Tax season is here and for those of us (all of us) looking for possible deductions on our federal income taxes, there’s plenty of reasons to read on. If you completed a mortgage refinance in 2019, you may be realizing the benefits of lower payments and possibly a lower rate. But did you know that you may be able to claim tax deductions because of your mortgage refinance?
If you think that by itemizing your deductions (listing deductible expenses and adding them up) you’ll be gaining tax savings, then consider the following deductions. (Before doing your taxes, please consult with a tax professional for financial or tax advice.)
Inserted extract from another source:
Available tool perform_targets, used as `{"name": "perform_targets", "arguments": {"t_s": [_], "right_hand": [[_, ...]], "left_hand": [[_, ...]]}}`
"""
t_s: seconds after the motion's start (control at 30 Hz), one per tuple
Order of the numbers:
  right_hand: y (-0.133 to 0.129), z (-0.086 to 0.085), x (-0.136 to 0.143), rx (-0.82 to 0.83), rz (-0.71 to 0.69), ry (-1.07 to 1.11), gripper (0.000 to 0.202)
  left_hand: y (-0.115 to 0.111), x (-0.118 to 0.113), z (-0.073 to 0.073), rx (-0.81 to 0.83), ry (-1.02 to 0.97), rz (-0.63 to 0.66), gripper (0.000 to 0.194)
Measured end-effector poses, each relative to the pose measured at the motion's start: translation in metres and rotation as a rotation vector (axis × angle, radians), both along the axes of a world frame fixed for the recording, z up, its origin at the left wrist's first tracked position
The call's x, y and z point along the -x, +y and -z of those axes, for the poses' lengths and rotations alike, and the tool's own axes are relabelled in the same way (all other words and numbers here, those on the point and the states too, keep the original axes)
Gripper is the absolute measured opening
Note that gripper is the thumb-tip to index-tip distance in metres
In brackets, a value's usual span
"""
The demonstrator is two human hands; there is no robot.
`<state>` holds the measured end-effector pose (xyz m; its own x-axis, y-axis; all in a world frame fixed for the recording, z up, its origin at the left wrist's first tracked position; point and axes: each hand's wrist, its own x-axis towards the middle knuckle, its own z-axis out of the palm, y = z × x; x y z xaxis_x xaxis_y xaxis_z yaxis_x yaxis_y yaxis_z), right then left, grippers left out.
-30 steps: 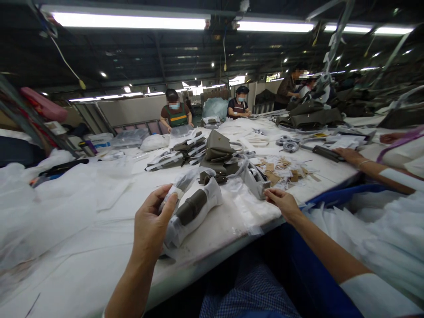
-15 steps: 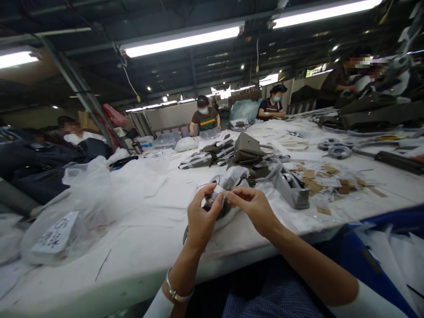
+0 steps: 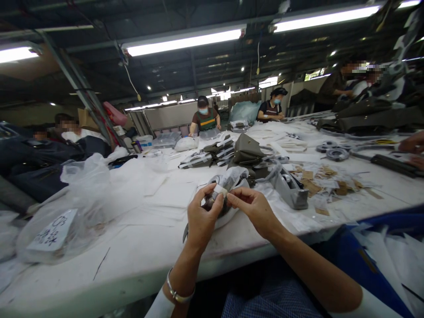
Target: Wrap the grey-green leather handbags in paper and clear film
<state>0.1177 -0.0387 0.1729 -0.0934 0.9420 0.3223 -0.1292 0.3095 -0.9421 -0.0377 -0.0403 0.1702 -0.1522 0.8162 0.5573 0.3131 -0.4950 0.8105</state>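
Observation:
Between my two hands is a small white piece (image 3: 219, 190), like a tag or a bit of tape; its exact kind does not show. My left hand (image 3: 202, 216) pinches it between thumb and forefinger. The fingertips of my right hand (image 3: 253, 207) are closed at its right end, and what they grip there is too small to make out. Just behind my fingers lies a clear plastic bag (image 3: 236, 176) with dark contents, partly hidden by my hands. A grey open box-like pouch (image 3: 291, 190) stands to the right of it.
Olive-grey bag parts (image 3: 247, 150) are piled beyond my hands. Brown paper tags (image 3: 311, 185) lie scattered at right, near tape rolls (image 3: 337, 153). A plastic bag with a handwritten label (image 3: 53, 232) is at left. A blue bin (image 3: 361, 265) stands at lower right. Co-workers sit across the white table (image 3: 139, 247).
My hands stay nearly in place, with the white piece showing slightly more between them. A co-worker's hand has come further into view at the right edge.

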Motion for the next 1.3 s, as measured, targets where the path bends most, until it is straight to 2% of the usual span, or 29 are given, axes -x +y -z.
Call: {"name": "perform_targets", "arguments": {"t_s": [0.27,0.37,0.43,0.7,0.97,1.13,1.2,1.3], "right_hand": [[0.002,0.004,-0.003,0.031,-0.01,0.009,0.034],[0.006,0.006,-0.003,0.018,-0.062,0.033,0.036],[0.007,0.007,-0.002,-0.047,-0.077,0.018,0.031],[0.002,0.006,0.008,-0.251,0.196,-0.177,0.013],[0.002,0.005,0.015,-0.271,0.287,-0.238,0.015],[0.015,0.013,0.015,-0.26,0.431,-0.309,0.022],[0.018,0.016,0.012,-0.238,0.407,-0.274,0.024],[0.013,0.017,0.009,-0.163,0.249,-0.127,0.023]], "left_hand": [[-0.002,0.0,0.0,0.063,-0.041,0.05,0.035],[-0.005,0.0,-0.001,0.098,-0.09,0.115,0.036],[-0.007,0.0,-0.002,0.113,-0.124,0.169,0.036],[-0.008,0.002,-0.005,0.07,-0.096,0.171,0.032],[-0.003,0.004,-0.004,0.069,-0.133,0.153,0.034],[-0.005,0.002,-0.001,0.102,-0.144,0.179,0.036],[-0.008,0.001,0.001,0.118,-0.121,0.181,0.037],[-0.011,0.001,0.003,0.118,-0.12,0.169,0.037]]}}
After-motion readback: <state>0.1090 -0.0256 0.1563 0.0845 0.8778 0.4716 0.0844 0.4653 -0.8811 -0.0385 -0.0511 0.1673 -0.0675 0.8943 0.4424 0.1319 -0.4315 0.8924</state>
Whether it’s your original mortgage or a refinanced one, the largest tax deduction is likely to be your mortgage interest. This deduction includes any interest paid on loans used to purchase, build or significantly improve a primary residence or second home up to $750,000. For a standard mortgage refinance of a primary residence or a second home mortgage loan, you can deduct the interest (again, on a loan up to $750,000) you paid on your loan for every year you make payments on your mortgage. However, the closer you get to paying off your loan, the less interest you can claim as a tax deduction because you are paying more on the principal balance.
When it comes to a cash-out refinance, you may be able to deduct the interest paid on your total loan balance if you use this loan for a capital home improvement. These improvements must be permanent additions that increase your home’s value such as a roof, another room, air conditioning, etc. The IRS does not consider household repairs, small design changes and aesthetic changes as deductible.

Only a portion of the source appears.